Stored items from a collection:
+-------+

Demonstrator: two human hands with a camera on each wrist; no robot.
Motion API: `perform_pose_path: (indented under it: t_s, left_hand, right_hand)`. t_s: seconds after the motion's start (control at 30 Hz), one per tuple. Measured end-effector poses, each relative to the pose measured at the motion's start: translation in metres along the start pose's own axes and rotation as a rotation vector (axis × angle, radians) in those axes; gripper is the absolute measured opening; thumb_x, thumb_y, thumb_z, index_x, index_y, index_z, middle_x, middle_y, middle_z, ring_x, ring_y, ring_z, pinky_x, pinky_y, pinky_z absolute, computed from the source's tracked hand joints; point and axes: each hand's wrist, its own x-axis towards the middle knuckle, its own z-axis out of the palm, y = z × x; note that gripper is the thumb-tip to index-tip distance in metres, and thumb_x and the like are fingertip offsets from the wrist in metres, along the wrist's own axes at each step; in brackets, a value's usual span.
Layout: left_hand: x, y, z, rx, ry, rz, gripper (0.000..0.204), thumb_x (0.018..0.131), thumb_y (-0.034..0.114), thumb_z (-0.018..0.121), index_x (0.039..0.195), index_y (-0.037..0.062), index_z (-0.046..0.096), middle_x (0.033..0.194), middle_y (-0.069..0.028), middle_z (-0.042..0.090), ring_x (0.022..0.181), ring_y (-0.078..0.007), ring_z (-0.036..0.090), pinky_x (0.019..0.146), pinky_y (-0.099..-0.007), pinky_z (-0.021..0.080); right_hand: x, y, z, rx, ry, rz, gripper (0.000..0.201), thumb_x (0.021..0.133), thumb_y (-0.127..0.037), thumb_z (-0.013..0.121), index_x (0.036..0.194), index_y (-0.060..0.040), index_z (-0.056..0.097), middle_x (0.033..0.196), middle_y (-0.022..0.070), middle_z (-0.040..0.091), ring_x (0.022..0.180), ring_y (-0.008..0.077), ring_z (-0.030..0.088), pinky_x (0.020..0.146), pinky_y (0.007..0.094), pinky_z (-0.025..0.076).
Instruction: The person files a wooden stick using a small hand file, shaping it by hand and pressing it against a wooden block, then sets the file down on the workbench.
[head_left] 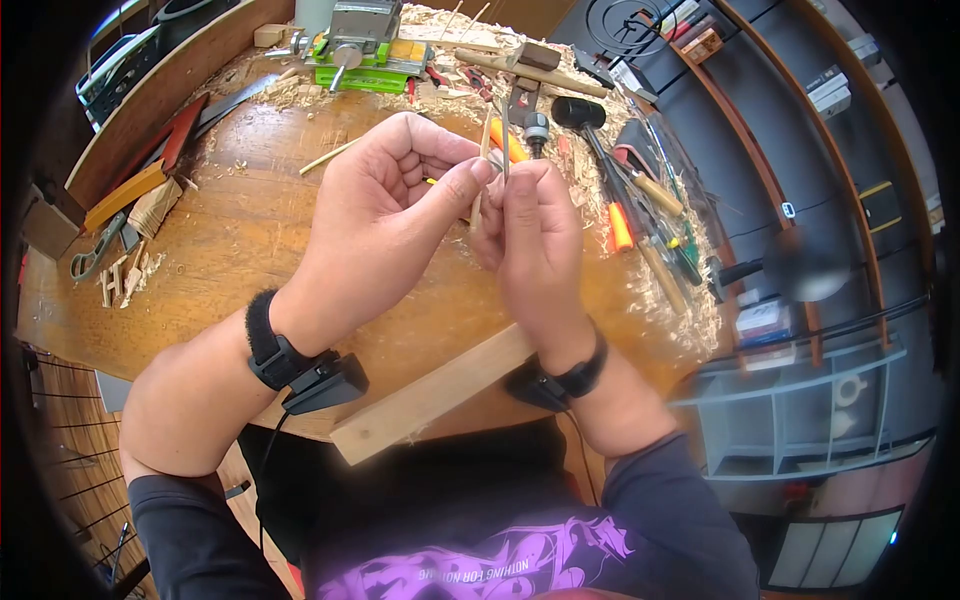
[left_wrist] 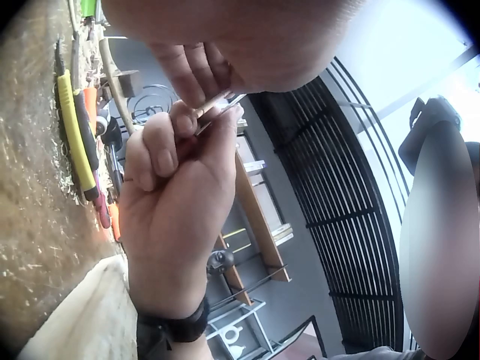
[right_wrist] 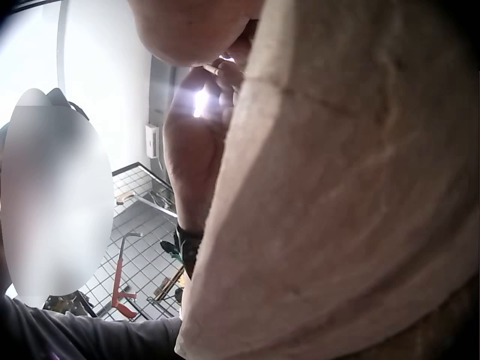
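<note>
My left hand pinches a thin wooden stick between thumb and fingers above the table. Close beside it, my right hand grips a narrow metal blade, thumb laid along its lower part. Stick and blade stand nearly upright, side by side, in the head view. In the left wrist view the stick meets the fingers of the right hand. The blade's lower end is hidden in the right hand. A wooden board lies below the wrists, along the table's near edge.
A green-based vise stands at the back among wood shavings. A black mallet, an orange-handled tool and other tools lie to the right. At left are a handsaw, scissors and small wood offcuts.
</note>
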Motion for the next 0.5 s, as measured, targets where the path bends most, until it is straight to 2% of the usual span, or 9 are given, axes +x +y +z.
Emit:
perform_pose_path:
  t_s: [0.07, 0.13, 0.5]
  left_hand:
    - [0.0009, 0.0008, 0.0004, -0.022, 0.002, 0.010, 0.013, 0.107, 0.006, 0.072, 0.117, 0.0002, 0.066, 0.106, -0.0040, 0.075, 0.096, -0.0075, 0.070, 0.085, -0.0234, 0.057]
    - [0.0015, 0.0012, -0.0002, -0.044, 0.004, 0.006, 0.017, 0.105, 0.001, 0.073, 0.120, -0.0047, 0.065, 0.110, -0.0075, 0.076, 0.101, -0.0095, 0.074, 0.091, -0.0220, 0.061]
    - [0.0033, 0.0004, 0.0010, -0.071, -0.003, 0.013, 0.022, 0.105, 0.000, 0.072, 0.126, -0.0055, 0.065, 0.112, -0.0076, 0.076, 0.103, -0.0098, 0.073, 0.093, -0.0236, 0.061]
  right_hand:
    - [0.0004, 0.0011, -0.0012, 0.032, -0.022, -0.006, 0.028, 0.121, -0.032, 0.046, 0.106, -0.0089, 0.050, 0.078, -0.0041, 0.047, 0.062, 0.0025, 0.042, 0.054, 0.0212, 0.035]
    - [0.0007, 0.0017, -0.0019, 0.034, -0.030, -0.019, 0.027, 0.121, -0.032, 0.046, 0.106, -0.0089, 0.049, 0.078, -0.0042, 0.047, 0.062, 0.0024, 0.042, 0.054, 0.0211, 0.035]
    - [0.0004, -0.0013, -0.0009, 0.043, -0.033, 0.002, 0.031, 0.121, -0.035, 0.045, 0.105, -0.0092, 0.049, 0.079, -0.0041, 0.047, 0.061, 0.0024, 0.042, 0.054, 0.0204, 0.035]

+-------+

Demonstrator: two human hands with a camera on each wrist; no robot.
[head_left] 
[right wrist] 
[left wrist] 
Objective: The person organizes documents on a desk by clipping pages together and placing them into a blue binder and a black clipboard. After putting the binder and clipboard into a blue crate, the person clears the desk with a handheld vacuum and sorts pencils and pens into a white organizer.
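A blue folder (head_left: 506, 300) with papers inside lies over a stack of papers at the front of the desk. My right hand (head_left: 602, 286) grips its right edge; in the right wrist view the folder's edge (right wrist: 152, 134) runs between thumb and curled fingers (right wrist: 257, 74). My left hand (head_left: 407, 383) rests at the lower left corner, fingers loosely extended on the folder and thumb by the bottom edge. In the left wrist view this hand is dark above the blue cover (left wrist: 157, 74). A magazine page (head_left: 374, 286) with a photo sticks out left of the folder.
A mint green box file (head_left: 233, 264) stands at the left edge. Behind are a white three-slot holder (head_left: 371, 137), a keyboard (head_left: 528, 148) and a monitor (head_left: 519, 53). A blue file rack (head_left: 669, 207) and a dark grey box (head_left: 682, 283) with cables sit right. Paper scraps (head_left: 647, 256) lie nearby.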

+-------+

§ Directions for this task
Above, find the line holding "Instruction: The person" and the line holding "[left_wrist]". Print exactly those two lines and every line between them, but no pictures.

§ Result of the task
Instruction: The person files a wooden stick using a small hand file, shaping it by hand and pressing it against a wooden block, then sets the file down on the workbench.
[head_left] 
[left_wrist] 

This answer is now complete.